It’s April in Buffalo and the ice is finally clear from our surrounding lakes and rivers. Warm spring days glazed with sunshine and glorious blue skies are attracting boaters to a record breaking start to the season. Unfortunately with the recent spurts of snow, water temperatures are still in the 30’s to low 40’s and submerging your body in the freezing water can result in hypothermia.
Falling overboard or sinking can create lasting effects on your body. According to the Mayo Clinic, Hypothermia is a medical emergency that occurs when your body experiences dangerously low body temperatures. When your body temperature drops, your heart, nervous system and other organs do not work properly. Left untreated, hypothermia can eventually lead to complete failure of your heart and respiratory system and to death.

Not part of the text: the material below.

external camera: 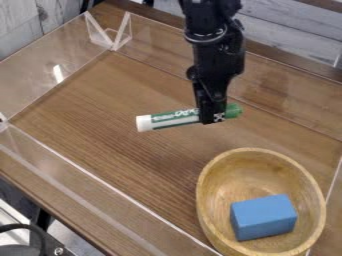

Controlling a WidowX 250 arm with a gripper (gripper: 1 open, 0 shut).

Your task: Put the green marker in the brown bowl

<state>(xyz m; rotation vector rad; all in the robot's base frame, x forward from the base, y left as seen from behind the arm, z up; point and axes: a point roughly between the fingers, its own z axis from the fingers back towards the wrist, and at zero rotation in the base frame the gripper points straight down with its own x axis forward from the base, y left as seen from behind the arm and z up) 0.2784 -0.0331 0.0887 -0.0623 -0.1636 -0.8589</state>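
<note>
The green marker (171, 118), white-barrelled with green print and a dark green cap on its right end, hangs level a little above the wooden table. My gripper (210, 112) points straight down and is shut on the marker near its capped end. The brown bowl (218, 177), wide, shallow and of light tan wood, stands at the lower right of the table, below and to the right of the marker. The black arm rises from the gripper to the top edge of the view.
A blue rectangular block (262, 216) lies inside the bowl. Clear acrylic walls (54, 70) fence the wooden table (107, 130) on the left, front and back. A clear angled stand (107, 32) sits at the back left corner.
</note>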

Protect Yourself From Cold Water Immersion
If you’re alone:
- Hold your knees up and close to body.
- Keep as much of your body out of the water as possible. Your head the most heat as possible out of water.
- Keep arms folded across your chest.
If you’re with others:
- Use the huddle position and come together in a tight circle.
- Stay huddled together by keeping your arms locked around each other’s backs and sides touching.
- If there are small children, place them in the middle.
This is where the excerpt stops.